A Polícia Federal formalizou uma acusação contra o jogador Bruno Henrique, do Flamengo, por suspeita de ter simulado um cartão amarelo em uma partida contra o Santos durante o Campeonato Brasileiro de 2023, favorecendo grupos de apostadores. Entre os outros investigados estão familiares do atleta, como seu irmão Wander Nunes Pinto Júnior, sua cunhada Ludymilla Araújo Lima e uma prima, Poliana Ester Nunes Cardoso, além de um segundo grupo de seis pessoas ligadas a Wander.

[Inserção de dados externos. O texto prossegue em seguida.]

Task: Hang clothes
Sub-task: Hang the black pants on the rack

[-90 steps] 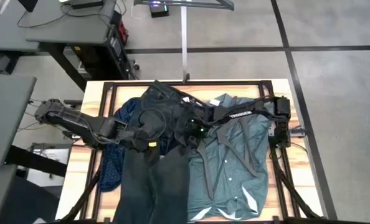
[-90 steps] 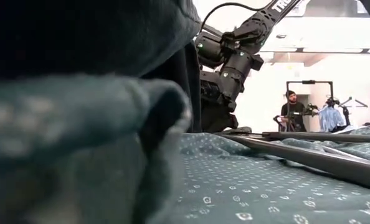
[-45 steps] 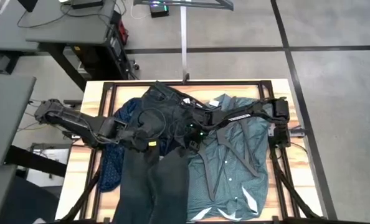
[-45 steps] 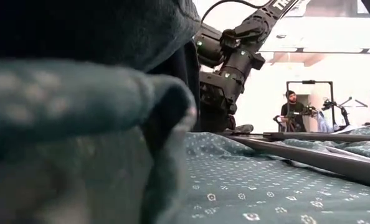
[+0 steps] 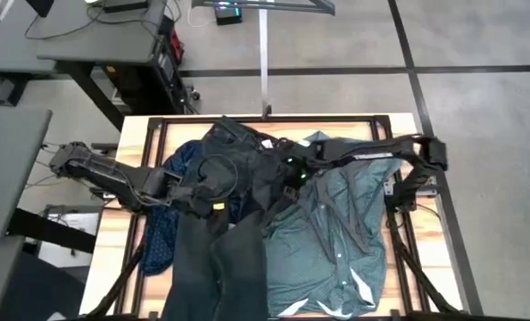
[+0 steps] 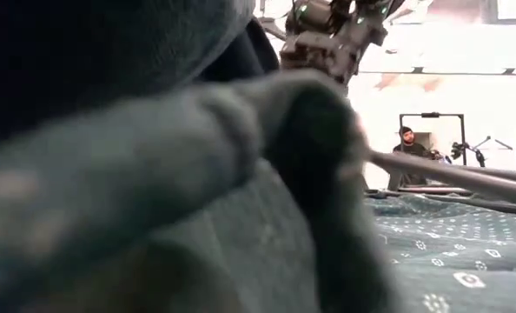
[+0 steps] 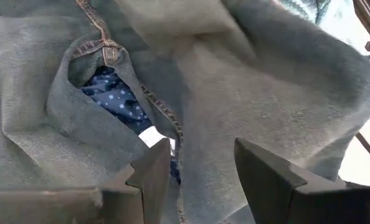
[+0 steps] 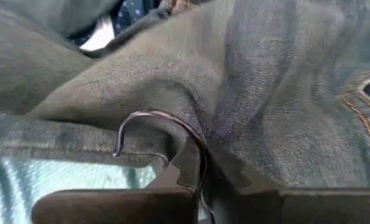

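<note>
Jeans (image 5: 222, 241) beside teal shirt (image 5: 336, 241)

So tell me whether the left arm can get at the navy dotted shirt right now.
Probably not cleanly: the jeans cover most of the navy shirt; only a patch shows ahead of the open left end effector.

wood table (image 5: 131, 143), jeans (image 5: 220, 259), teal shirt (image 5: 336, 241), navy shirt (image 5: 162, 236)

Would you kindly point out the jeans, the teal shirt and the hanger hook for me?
jeans (image 5: 220, 259), high view, on a leg.
teal shirt (image 5: 323, 250), high view, on the front panel.
hanger hook (image 8: 151, 118), right wrist view, on the curved wire.
</note>
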Motion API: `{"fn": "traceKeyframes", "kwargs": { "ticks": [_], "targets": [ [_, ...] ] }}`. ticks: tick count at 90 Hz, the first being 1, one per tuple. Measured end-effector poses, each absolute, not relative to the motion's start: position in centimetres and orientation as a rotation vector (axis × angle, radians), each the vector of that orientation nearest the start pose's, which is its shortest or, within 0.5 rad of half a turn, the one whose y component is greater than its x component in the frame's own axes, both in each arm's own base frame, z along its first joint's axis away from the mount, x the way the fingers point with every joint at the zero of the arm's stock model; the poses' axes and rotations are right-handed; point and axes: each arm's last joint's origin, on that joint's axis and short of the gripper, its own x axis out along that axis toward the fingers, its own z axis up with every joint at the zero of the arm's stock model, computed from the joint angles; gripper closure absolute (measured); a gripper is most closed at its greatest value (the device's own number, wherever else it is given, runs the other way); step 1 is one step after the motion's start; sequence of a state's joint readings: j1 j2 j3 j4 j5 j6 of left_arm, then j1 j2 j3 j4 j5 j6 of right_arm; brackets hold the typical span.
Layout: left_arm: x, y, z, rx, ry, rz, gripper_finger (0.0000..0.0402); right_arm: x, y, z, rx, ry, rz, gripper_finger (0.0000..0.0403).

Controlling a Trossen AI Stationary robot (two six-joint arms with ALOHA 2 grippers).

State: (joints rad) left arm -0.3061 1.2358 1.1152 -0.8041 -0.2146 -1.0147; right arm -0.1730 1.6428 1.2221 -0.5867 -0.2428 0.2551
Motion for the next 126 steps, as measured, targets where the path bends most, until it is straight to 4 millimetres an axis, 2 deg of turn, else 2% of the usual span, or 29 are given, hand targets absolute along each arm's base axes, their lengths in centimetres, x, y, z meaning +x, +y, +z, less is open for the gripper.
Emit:
{"fn": "traceKeyframes", "kwargs": {
  "ticks": [20, 31, 76, 97, 115, 126],
  "targets": [
    [23.2, -6.7, 30.6, -0.682, 0.843, 0.356, 0.0240, 30.8, -4.9, 28.0, 0.425, 0.907, -0.056, 0.0402],
    [23.2, -6.7, 30.6, -0.674, 0.843, 0.352, 0.0240, 30.0, -5.0, 29.4, 0.419, 0.858, -0.056, 0.0402],
    [23.2, -6.7, 30.6, -0.673, 0.843, 0.352, 0.0240, 29.9, -5.6, 29.3, 0.431, 0.855, -0.076, 0.0383],
    [23.2, -6.7, 30.6, -0.675, 0.842, 0.353, 0.0240, 29.9, -5.7, 29.3, 0.419, 0.853, -0.074, 0.0398],
    [23.2, -6.7, 30.6, -0.677, 0.842, 0.354, 0.0240, 29.1, -5.6, 30.3, 0.411, 0.825, -0.070, 0.0399],
    [23.2, -6.7, 30.6, -0.669, 0.843, 0.350, 0.0240, 28.7, -5.5, 30.5, 0.413, 0.835, -0.071, 0.0386]
  ]
}}
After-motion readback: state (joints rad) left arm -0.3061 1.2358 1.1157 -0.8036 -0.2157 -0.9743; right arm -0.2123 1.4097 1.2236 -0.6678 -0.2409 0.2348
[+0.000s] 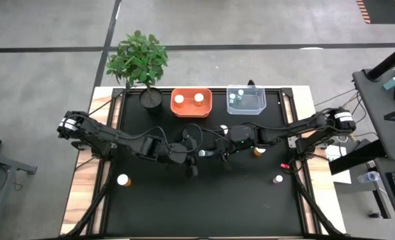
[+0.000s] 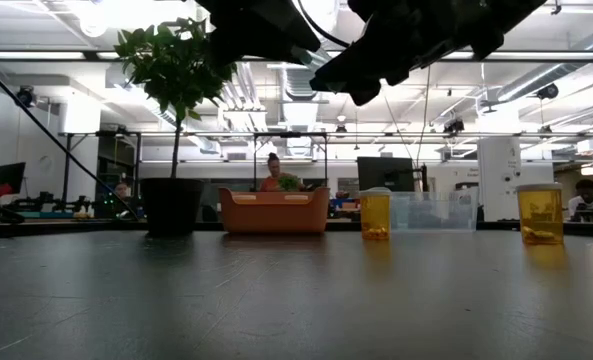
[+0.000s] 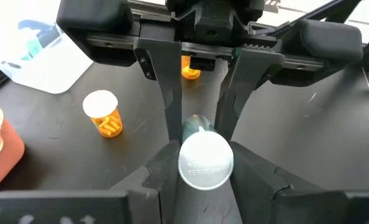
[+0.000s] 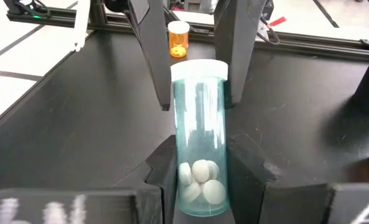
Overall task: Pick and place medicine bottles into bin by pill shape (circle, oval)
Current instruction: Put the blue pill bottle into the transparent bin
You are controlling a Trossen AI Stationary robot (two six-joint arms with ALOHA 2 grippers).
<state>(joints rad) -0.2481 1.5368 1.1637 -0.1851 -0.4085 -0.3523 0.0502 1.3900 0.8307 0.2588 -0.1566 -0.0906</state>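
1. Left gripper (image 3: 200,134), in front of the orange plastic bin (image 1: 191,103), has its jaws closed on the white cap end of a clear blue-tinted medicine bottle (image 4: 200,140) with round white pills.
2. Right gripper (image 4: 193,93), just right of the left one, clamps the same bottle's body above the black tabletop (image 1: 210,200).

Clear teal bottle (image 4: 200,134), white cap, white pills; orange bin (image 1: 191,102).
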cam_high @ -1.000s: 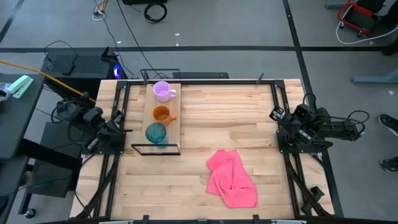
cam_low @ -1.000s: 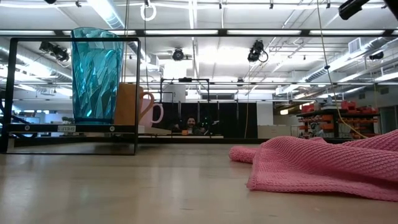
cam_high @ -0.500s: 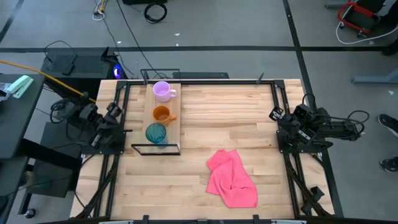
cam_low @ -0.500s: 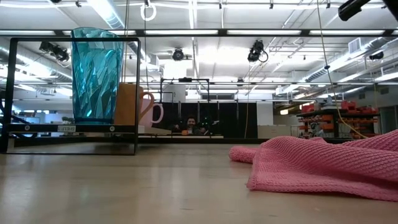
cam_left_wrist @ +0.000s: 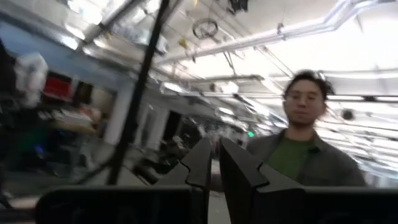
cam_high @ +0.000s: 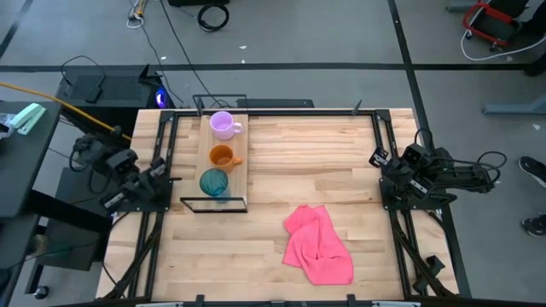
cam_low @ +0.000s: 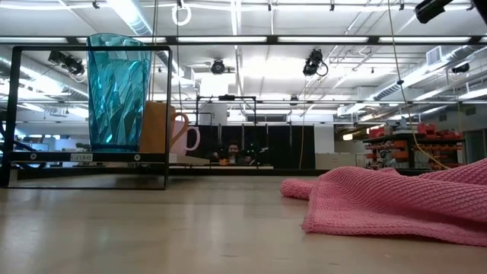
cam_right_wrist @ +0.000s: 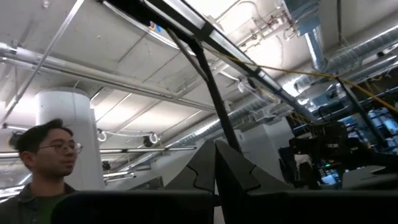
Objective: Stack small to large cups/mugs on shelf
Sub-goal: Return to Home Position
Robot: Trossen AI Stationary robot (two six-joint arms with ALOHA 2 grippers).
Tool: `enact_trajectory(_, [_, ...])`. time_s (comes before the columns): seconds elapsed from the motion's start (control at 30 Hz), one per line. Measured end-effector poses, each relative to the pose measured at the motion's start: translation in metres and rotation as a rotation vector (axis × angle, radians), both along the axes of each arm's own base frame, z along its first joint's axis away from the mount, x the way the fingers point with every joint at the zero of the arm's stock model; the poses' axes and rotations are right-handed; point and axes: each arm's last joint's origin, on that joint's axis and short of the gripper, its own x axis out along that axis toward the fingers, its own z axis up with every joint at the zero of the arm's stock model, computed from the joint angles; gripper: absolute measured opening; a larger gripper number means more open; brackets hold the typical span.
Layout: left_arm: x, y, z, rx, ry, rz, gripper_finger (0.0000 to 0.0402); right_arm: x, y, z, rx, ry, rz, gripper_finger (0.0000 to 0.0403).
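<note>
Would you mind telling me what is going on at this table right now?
Nothing is being held. The purple mug, orange mug and teal cup stand in a row on the shelf. The left gripper and right gripper sit empty at the table's left and right edges. A pink cloth lies on the table.

Left arm folding back
The left gripper [cam_left_wrist: 214,143] draws away from the shelf [cam_high: 240,181] toward 8 o'clock, tucking in at the table's [cam_high: 341,153] left edge.

Three cups [cam_high: 221,156] stand in a row on the shelf [cam_high: 241,177], cloth [cam_high: 319,246] right of it.
</note>
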Motion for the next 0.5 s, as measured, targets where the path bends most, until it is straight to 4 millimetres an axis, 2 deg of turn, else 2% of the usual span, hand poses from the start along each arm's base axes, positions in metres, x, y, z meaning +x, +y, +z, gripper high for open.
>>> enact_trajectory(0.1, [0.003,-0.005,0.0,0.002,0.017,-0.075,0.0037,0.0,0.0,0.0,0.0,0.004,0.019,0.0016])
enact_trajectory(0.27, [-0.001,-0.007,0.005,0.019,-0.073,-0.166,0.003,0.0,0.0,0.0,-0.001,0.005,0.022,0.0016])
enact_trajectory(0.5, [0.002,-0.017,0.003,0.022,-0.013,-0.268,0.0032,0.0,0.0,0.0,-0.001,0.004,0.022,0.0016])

Bruno Henrique e seu irmão foram enquadrados na Lei Geral do Esporte por suposta manipulação de resultados esportivos, crime que pode levar a até seis anos de prisão, além de responderem por estelionato. Os demais envolvidos foram acusados apenas por estelionato.
As investigações começaram após denúncias de casas de apostas sobre movimentações incomuns relacionadas ao cartão amarelo recebido por Bruno Henrique no jogo contra o Santos. Durante uma operação em novembro de 2024, a PF apreendeu celulares com mensagens trocadas entre o jogador e os investigados, incluindo uma em que Wander pergunta quando ele receberia o terceiro amarelo, e ele responde: “Contra o Santos”.
O Flamengo emitiu uma nota afirmando não ter sido oficialmente informado sobre o caso e reforçando o respeito à presunção de inocência. Bruno Henrique, por sua vez, negou as acusações em declarações anteriores, afirmando confiar na justiça. Dados das casas de apostas mostraram que a maioria das apostas na partida foi direcionada para ele receber cartão.